## Required work
Return, unchanged, every line starting at the one with "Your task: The" and running through the last line of the material below, with nothing else added.

## Dataset section
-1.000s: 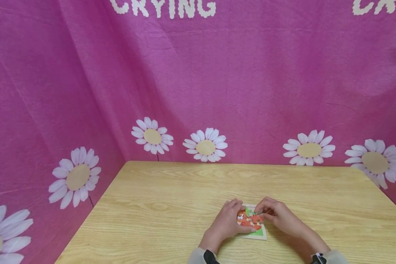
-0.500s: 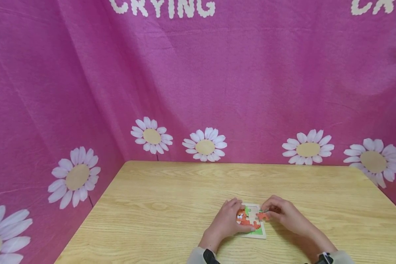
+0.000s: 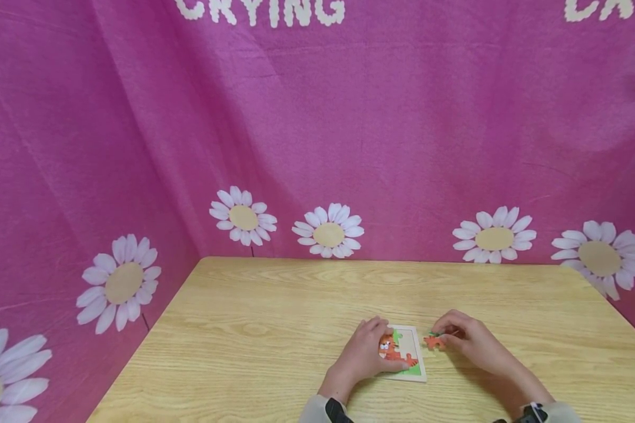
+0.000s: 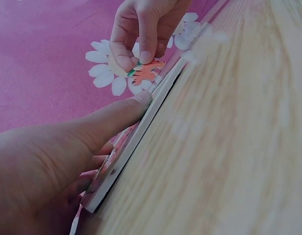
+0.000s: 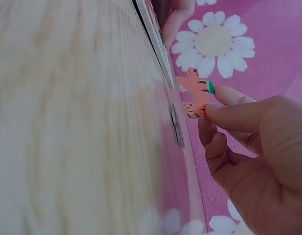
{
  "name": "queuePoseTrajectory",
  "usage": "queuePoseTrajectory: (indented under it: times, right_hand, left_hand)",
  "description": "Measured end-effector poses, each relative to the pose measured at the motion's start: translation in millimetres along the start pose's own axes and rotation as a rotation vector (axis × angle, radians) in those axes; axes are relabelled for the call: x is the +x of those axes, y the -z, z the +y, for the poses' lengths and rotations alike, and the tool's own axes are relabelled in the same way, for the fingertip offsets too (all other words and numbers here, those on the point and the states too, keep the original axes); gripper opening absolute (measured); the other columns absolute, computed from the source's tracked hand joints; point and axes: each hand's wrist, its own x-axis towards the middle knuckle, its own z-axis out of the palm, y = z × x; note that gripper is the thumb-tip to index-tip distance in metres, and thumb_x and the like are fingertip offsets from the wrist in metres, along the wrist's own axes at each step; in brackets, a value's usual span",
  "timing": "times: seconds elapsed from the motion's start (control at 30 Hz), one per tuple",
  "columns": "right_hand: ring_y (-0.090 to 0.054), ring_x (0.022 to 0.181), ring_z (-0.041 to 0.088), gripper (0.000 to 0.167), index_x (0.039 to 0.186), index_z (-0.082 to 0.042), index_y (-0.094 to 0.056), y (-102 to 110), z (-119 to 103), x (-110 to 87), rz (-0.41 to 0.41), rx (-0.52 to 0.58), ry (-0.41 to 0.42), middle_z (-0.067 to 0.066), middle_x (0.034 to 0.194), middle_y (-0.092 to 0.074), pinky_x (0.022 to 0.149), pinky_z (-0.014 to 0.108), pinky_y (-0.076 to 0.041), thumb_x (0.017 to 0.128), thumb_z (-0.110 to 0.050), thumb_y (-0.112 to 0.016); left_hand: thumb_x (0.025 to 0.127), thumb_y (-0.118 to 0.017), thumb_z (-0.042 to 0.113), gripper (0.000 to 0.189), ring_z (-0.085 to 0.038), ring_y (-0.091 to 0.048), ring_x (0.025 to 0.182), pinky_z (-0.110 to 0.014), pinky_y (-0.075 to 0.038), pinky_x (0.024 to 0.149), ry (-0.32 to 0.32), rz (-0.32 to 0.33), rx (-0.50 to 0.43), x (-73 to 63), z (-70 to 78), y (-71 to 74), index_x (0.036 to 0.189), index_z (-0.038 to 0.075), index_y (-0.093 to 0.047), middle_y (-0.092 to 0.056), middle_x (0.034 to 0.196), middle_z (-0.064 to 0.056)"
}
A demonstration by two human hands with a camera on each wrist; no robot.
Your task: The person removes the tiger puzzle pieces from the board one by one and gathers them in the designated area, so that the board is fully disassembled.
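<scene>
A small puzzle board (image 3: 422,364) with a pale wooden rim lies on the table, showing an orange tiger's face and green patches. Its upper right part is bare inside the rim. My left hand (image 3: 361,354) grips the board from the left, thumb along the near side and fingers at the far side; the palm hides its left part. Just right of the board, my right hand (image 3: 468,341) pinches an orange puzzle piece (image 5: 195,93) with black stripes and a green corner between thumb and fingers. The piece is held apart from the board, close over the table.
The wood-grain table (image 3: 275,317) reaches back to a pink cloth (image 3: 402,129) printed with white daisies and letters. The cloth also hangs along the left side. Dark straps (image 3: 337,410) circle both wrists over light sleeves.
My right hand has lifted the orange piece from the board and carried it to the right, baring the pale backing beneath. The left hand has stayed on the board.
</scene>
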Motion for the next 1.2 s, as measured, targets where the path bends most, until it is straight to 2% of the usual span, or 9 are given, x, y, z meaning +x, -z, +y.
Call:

## Answer to this task
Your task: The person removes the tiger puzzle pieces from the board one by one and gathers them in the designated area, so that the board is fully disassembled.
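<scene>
A small puzzle board (image 3: 422,364) with a pale wooden rim lies on the table, showing an orange tiger's face and green patches. Its upper right part is bare inside the rim. My left hand (image 3: 361,354) grips the board from the left, thumb along the near side and fingers at the far side; the palm hides its left part. Just right of the board, my right hand (image 3: 468,341) pinches an orange puzzle piece (image 5: 195,93) with black stripes and a green corner between thumb and fingers. The piece is held apart from the board, close over the table.
The wood-grain table (image 3: 275,317) reaches back to a pink cloth (image 3: 402,129) printed with white daisies and letters. The cloth also hangs along the left side. Dark straps (image 3: 337,410) circle both wrists over light sleeves.
My right hand has lifted the orange piece from the board and carried it to the right, baring the pale backing beneath. The left hand has stayed on the board.
</scene>
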Motion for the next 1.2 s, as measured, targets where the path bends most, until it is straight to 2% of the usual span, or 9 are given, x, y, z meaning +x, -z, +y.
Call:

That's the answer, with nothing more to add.